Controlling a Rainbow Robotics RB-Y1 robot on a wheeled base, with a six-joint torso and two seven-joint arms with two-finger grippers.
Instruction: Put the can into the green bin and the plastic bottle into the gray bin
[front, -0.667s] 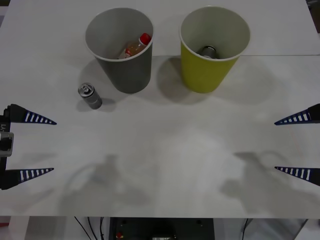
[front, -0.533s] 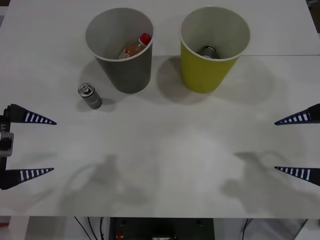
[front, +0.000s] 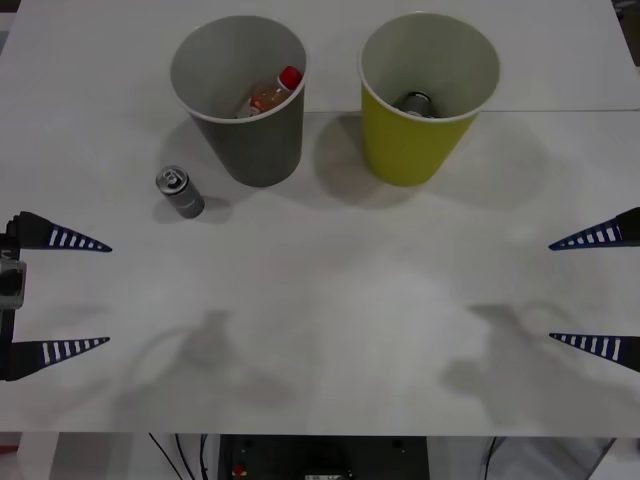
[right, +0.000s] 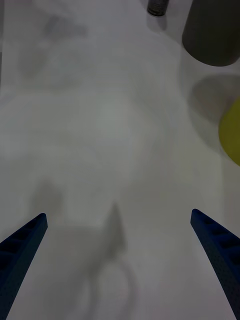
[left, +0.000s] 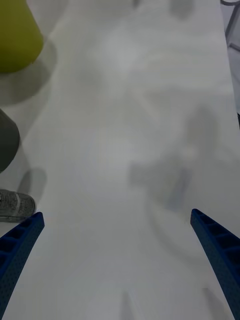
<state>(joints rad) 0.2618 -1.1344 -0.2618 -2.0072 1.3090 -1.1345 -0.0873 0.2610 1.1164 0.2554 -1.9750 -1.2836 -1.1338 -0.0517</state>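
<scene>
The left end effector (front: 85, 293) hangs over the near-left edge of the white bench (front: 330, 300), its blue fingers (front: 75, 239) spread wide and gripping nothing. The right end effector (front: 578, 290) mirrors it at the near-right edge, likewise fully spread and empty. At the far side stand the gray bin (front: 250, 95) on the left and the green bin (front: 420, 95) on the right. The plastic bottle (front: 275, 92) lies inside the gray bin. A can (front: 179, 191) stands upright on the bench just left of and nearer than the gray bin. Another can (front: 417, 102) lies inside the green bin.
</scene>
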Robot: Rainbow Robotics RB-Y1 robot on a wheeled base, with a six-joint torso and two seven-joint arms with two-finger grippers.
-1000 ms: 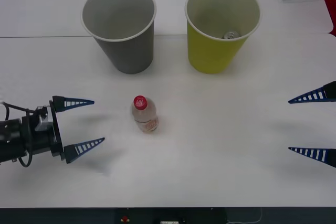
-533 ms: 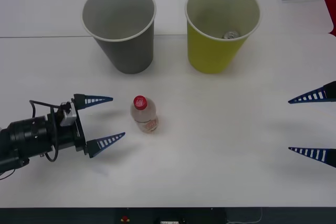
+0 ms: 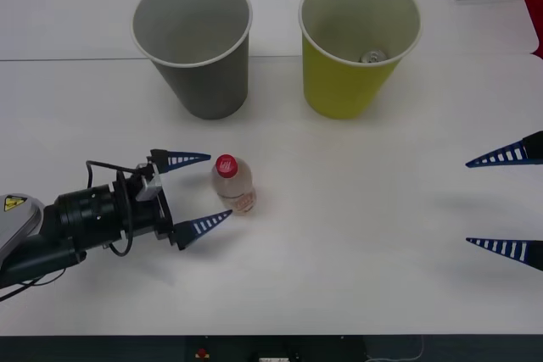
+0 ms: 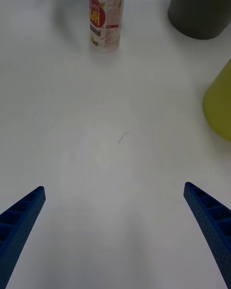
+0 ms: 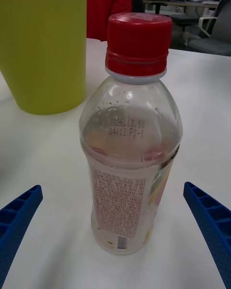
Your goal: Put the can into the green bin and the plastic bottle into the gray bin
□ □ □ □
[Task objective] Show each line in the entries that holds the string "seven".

[Written reply]
Controlling a Rainbow Robotics RB-Y1 robot on a wheeled base, with a six-joint torso and two seven-joint arms with two-finger grippers.
Robot: Rainbow Robotics RB-Y1 robot on a wheeled base, with a six-joint torso and two seven-joint arms with two-finger grippers.

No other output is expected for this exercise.